**TRY IT**
Work through the data below and copy out every line where "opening" is found.

**SUPPLIED RECORDS**
┄┄┄┄┄┄┄┄┄┄

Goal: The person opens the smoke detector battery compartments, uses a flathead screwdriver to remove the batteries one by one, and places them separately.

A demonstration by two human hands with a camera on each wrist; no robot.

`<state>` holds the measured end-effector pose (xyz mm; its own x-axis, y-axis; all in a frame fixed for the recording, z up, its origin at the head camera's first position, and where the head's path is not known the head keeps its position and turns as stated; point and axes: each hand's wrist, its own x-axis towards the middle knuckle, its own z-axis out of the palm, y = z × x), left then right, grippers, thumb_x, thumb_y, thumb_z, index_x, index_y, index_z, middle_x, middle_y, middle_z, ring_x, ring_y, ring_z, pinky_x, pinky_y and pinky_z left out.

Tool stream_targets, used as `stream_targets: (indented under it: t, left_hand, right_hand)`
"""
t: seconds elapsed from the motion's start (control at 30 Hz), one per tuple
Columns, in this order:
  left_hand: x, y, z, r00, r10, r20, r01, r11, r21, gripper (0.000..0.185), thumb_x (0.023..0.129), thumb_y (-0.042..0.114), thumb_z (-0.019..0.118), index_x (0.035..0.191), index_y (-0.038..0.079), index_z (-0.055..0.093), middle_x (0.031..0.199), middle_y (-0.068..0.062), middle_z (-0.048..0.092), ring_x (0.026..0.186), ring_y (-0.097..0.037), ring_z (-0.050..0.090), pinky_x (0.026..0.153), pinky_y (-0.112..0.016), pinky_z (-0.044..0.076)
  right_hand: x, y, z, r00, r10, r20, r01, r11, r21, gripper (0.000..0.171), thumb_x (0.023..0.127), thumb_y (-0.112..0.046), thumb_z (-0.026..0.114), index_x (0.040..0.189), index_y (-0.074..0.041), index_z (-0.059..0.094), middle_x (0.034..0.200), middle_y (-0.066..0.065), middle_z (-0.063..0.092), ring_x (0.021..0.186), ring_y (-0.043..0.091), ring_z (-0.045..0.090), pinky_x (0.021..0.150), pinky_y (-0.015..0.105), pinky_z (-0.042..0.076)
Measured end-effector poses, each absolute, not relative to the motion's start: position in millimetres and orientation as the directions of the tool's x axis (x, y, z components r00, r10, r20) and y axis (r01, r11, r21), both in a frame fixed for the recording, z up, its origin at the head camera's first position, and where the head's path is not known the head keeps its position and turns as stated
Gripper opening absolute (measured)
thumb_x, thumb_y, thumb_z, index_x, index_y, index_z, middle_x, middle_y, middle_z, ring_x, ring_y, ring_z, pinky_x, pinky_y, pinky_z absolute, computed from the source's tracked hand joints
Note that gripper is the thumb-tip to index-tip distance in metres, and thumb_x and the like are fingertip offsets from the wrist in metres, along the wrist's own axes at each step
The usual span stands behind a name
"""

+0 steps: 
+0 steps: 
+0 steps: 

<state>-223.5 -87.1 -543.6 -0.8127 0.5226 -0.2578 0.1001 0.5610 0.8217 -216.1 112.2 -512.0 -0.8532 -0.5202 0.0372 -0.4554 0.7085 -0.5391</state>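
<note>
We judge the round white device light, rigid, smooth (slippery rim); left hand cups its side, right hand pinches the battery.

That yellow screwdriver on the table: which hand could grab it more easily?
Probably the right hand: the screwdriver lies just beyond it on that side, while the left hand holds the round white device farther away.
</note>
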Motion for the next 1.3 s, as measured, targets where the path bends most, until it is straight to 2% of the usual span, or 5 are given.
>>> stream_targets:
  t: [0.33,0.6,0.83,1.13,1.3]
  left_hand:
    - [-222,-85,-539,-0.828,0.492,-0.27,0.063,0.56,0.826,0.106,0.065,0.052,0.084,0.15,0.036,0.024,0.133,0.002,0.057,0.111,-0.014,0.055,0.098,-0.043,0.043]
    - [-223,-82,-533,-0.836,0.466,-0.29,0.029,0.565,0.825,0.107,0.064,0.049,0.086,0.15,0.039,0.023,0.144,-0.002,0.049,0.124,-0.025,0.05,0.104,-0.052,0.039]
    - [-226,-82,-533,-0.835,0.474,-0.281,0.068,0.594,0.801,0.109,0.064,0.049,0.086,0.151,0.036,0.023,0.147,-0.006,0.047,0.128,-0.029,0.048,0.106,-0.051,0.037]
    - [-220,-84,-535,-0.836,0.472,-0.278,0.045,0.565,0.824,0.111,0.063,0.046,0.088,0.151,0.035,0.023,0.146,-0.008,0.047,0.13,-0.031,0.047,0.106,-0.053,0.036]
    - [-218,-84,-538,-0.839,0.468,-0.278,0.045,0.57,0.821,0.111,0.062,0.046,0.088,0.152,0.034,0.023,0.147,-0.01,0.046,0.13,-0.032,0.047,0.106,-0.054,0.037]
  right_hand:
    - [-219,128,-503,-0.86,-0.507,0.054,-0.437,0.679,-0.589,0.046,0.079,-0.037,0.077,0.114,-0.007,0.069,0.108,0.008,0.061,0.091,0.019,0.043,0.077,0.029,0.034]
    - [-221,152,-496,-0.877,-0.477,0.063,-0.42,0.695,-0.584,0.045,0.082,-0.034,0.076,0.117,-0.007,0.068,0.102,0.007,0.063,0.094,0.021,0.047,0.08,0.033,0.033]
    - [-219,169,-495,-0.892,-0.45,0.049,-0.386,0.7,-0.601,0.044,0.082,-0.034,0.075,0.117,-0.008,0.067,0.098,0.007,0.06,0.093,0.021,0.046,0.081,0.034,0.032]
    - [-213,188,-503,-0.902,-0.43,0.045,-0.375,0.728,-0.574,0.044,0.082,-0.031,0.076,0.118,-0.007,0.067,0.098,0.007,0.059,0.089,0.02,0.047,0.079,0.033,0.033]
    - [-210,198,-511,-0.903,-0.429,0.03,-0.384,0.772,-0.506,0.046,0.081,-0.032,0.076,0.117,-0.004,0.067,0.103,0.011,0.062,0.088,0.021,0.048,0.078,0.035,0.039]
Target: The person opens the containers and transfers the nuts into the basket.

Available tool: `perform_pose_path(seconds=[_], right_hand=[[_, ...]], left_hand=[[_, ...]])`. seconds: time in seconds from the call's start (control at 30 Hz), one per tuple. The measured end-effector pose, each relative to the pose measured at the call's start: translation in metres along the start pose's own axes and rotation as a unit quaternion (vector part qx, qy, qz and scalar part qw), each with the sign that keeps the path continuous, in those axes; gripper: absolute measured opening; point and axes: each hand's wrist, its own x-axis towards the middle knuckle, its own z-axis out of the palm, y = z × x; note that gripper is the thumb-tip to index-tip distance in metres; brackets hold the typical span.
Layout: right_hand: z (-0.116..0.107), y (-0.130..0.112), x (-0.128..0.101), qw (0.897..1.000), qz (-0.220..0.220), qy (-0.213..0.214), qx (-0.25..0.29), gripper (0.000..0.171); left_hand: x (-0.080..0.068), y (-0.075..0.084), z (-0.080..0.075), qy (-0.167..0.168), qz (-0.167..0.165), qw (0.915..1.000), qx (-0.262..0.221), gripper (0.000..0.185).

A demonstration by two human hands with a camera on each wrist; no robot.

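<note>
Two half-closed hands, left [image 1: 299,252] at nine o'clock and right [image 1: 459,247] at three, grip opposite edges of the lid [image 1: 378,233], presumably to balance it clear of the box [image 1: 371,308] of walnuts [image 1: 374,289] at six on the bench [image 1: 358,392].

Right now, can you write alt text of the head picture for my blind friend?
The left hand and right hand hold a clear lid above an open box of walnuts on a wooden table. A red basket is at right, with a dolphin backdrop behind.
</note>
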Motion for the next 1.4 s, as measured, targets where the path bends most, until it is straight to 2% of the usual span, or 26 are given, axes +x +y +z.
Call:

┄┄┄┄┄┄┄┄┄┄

**WRITTEN RESPONSE**
Gripper opening absolute (measured)
Available tool: `perform_pose_path(seconds=[_], right_hand=[[_, ...]], left_hand=[[_, ...]])`. seconds: time in seconds from the call's start (control at 30 Hz), one per tuple. The measured end-effector pose, each relative to the pose measured at the call's start: translation in metres along the start pose's own axes and rotation as a unit quaternion (vector part qx, qy, qz and scalar part qw), each with the sign that keeps the path continuous, in those axes; gripper: absolute measured opening; point and axes: each hand's wrist, its own x-axis towards the middle knuckle, its own z-axis out of the palm, y = z × x; note that gripper is the thumb-tip to index-tip distance in metres; brackets hold the typical span.

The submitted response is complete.